Media: the pope’s mandate
Pope John Paul, in his new apostolic letter on the communications media, Rapid Development, makes a profound point when he observes that the mass media occupy a central socialising role as “the principal means of guidance and inspiration for many people in their personal, familial and social behaviour.”
This can be for the good images of the recent tsunami catastrophe contributed to at least momentary global solidarity. More frequently, however, it is for the worse, not least when banal celebrities receive a wide platform to socialise younger generations with what often are corrupted values.
The teachings of the Catholic Church are rarely reflected in the mostly hostile secular media, and the Church struggles continually to make its teachings heard above the media din. The Church finds itself at a disadvantage, simply because it cannot be as pervasive as the combined effects of electronic and printed media.

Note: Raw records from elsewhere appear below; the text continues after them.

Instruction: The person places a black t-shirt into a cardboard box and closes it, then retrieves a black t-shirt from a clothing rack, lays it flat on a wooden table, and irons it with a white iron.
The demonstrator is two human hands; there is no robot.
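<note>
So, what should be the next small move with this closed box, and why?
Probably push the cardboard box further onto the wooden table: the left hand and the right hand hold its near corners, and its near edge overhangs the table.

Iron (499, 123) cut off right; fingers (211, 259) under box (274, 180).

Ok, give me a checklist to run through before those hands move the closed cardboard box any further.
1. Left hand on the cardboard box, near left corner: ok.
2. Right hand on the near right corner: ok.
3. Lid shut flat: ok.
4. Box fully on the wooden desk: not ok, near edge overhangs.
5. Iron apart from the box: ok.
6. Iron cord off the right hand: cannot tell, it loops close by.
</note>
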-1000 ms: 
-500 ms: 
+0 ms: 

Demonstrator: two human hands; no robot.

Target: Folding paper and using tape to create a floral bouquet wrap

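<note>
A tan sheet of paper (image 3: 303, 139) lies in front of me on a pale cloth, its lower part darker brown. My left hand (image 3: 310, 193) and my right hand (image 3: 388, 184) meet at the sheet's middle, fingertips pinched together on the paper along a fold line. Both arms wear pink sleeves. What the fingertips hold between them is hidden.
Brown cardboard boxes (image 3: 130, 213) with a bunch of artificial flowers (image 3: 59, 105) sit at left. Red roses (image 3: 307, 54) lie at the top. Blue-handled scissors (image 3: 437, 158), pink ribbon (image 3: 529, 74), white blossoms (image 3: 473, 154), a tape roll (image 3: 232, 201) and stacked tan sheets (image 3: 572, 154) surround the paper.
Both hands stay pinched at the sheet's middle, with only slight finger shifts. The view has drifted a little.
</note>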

Only on the Internet has the Church managed to establish a reasonable presence.
The pope writes that “the use of techniques and the technology of contemporary communications is an integral part of [the Church’s] mission in the third millennium.”

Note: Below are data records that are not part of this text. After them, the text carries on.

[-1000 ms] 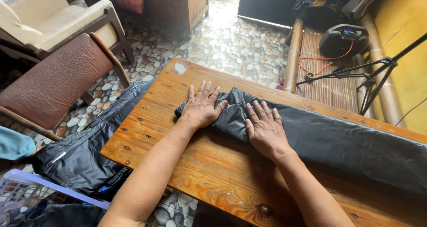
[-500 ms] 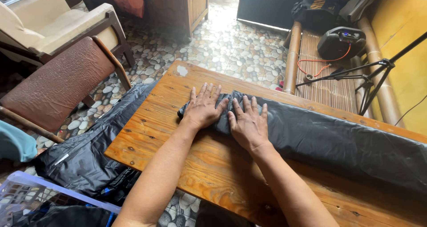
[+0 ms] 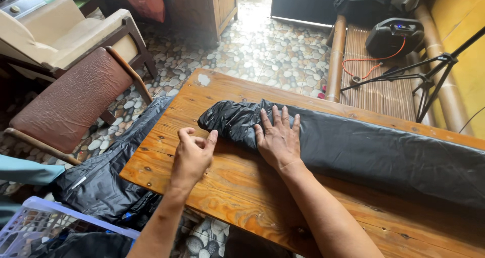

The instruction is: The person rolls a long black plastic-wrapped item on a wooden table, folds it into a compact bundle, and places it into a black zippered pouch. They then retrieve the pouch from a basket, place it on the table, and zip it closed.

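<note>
At the far left a white plastic basket (image 3: 30, 222) sits low on the pebble floor, and just beside it a heap of black plastic (image 3: 101, 182) hangs off the table's left edge. Above these stand a brown padded chair (image 3: 70, 101) and a cream armchair (image 3: 55, 33).

The left hand (image 3: 192, 154) rests on the bare wooden table (image 3: 237, 187), near its left end. Its fingers are curled loosely inward, thumb out toward the right, gripping nothing; it lies just beside the rolled black plastic sheet (image 3: 353, 152) without touching it. The forearm comes up from the bottom edge.

The right hand (image 3: 277, 139) lies flat on the sheet near its crumpled left end, palm down, fingers straight and slightly fanned, pointing away from the person. The sheet runs as a long flattened roll across the table to the right edge.

Beyond the table, on the right, a bamboo bench (image 3: 384, 86) carries a black speaker (image 3: 396, 35) with an orange cord (image 3: 369, 63), and a black tripod (image 3: 429, 71) leans over it.
</note>
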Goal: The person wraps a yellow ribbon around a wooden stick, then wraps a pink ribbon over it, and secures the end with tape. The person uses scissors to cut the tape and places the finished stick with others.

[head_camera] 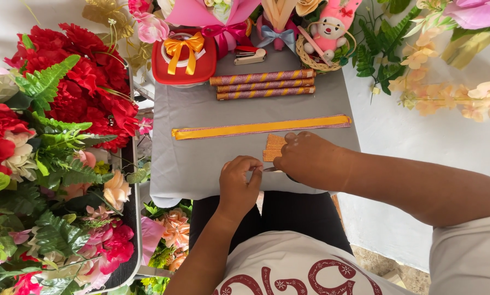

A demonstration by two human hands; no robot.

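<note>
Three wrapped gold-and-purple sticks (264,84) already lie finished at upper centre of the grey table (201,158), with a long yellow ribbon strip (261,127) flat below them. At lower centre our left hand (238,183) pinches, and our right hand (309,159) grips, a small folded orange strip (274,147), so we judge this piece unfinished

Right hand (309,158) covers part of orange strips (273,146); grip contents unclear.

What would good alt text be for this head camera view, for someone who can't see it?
Seen from above, a person's left hand and right hand meet over small orange paper strips on a grey-covered table. Beyond lie a long yellow ribbon, three striped rolled sticks and a red box with an orange bow, ringed by artificial flowers.
</note>
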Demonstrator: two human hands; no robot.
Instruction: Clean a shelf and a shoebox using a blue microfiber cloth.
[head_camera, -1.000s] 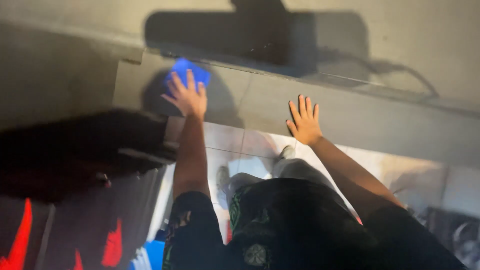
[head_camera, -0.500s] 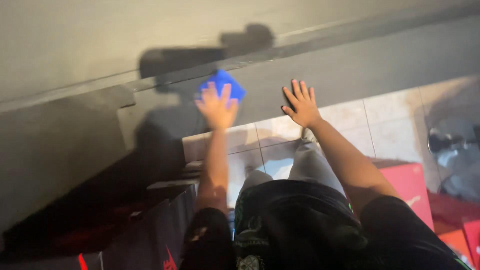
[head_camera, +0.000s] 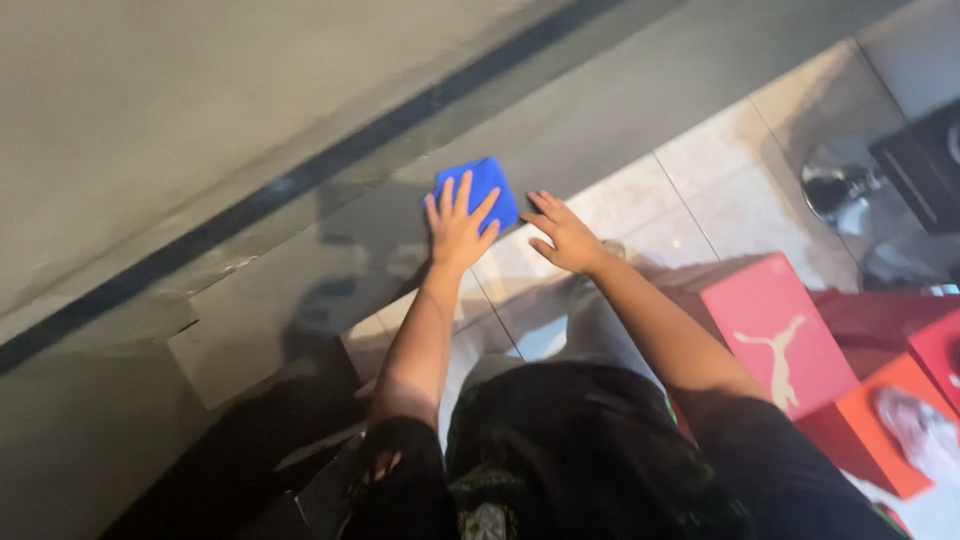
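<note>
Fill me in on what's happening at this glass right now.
A person leans over a glass surface, seen from above. The left hand presses flat on a folded blue cloth against the glass, fingers spread. The right hand rests open on the glass just beside it, holding nothing. Through the glass, pale floor tiles show. To the right sit a red shoebox and an orange box.

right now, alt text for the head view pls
A person's left hand presses a folded blue cloth flat on a glass surface, while the right hand rests open beside it. Red boxes sit on the tiled floor at right.
</note>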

In other words, the Church’s engagement with, in and of the media must be a conscious policy arguably one on which depends the whole future of evangelisation.
Pope John Paul also calls on Catholics to fight for access to the mass media a crucial summons especially in South Africa, where the Church is marginalised from the news media (and not solely through the fault of the newspapers).
The pope says that “the appreciation of the media is not reserved only to those already adept in the field, but to the entire Church community.” This echoes a call often made by Catholic media professionals that the faithful must be media literate, knowing how to interpret and use what they consume, and knowing what to reject.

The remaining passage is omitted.